| Work required |
In the lines below, output everything from the first line through the line containing "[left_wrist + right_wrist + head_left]" exactly as it is. Pictures are not part of the output.

| Raw data |
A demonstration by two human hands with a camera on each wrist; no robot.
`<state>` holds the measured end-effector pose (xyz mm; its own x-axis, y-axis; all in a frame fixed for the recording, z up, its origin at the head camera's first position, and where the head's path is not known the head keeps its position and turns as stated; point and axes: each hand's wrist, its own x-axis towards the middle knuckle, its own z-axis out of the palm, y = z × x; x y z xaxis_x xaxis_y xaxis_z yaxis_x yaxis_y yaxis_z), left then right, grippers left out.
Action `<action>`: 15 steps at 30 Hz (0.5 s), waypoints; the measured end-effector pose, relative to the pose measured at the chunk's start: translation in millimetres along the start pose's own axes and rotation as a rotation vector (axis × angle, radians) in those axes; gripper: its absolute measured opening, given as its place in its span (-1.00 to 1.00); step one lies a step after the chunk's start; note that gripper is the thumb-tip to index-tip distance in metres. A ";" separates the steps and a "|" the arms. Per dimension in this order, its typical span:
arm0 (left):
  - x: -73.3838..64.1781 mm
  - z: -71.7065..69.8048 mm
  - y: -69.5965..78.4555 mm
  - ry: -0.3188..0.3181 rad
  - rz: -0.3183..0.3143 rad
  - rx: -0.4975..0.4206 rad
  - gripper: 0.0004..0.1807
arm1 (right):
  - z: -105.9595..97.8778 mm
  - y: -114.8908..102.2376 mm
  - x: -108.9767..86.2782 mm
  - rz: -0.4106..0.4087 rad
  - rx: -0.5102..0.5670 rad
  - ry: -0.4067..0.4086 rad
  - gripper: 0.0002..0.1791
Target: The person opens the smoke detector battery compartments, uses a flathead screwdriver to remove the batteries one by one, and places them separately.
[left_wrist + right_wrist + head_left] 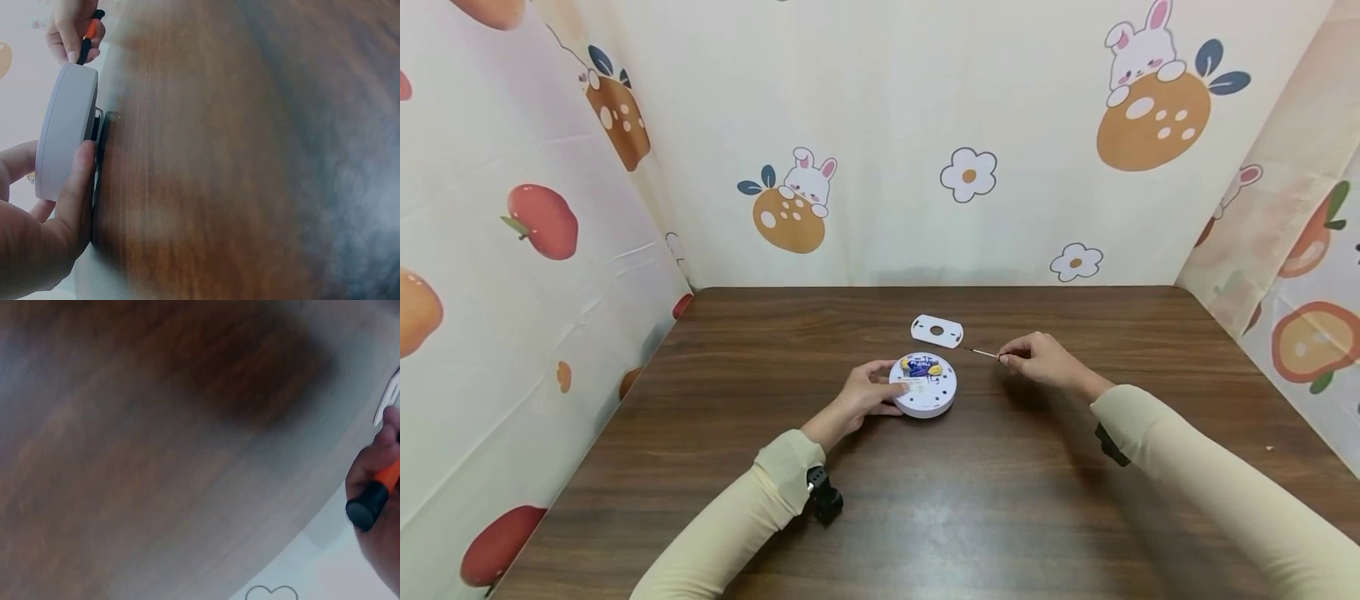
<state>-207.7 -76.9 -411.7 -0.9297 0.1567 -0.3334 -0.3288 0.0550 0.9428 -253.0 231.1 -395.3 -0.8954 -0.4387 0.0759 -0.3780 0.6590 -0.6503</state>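
Observation:
A round white smoke detector (928, 400) is held at its left side by my left hand (857, 396), the thumb on its upturned back and fingers around the rim. A blue-and-yellow part that looks like a battery (921, 367) sits in its back. The left wrist view shows the detector's pale side wall (67, 131) between thumb and fingers. To the right, my right hand (1047, 361) grips a screwdriver (982, 353), its thin shaft pointing left toward the detector but apart from it. Its orange-and-black handle (369, 503) shows in the right wrist view.
Just behind the detector, a white mounting plate (937, 332) with a central hole lies on the brown wooden table (775, 350). Printed curtains (880, 125) stand along the table's back and sides. A tiny pale bit (1270, 448) lies at the far right.

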 end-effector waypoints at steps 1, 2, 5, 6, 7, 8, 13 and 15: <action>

| Solution to the problem |
A demonstration by two human hands with a camera on each wrist; no robot.
`<state>` holds the measured end-effector pose (xyz mm; its own x-axis, y-axis; all in a frame fixed for the recording, z up, its origin at the head camera's first position, and where the head's path is not known the head keeps its position and turns as stated; point and axes: each hand's wrist, its own x-axis towards the middle knuckle, its own z-axis out of the palm, y = z × x; x y z xaxis_x xaxis_y xaxis_z yaxis_x yaxis_y yaxis_z), left then right, grippers left out.
Action `<action>`: 15 steps at 30 Hz (0.5 s), waypoints; the measured end-effector pose, relative to the pose measured at the chunk's start: translation in millimetres along the start pose's own axes and rotation as a rotation vector (axis × angle, radians) in those axes; gripper: its absolute measured opening, given as its place in its span (-1.00 to 1.00); step one lies a step after the chunk's start; note that gripper is the thumb-tip to index-tip distance in metres. A ";" separates the steps and a "|" the arms. Per dimension in this order, its typical span:
arm0 (left):
  - x: -73.3838..64.1781 mm
  - z: -71.7065..69.8048 mm
  - y: -69.5965..78.4555 mm
  - ry: -0.3188..0.3181 rad
  - rz: -0.3183..0.3143 rad
  - rx: -0.4975..0.4206 rad
  - gripper: 0.0004..0.1807
arm1 (right):
  - z: -105.9595..97.8778 mm
  - y: -114.8908..102.2376 mm
  - x: -108.9767..86.2782 mm
  - rz: -0.4106..0.4087 rad
  - rx: -0.5102..0.5670 rad
  - ry: -0.4067..0.4086 rad
  - gripper: 0.0002..0.1791
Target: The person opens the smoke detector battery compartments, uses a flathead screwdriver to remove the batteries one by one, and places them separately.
[left_wrist + right_wrist + head_left] 

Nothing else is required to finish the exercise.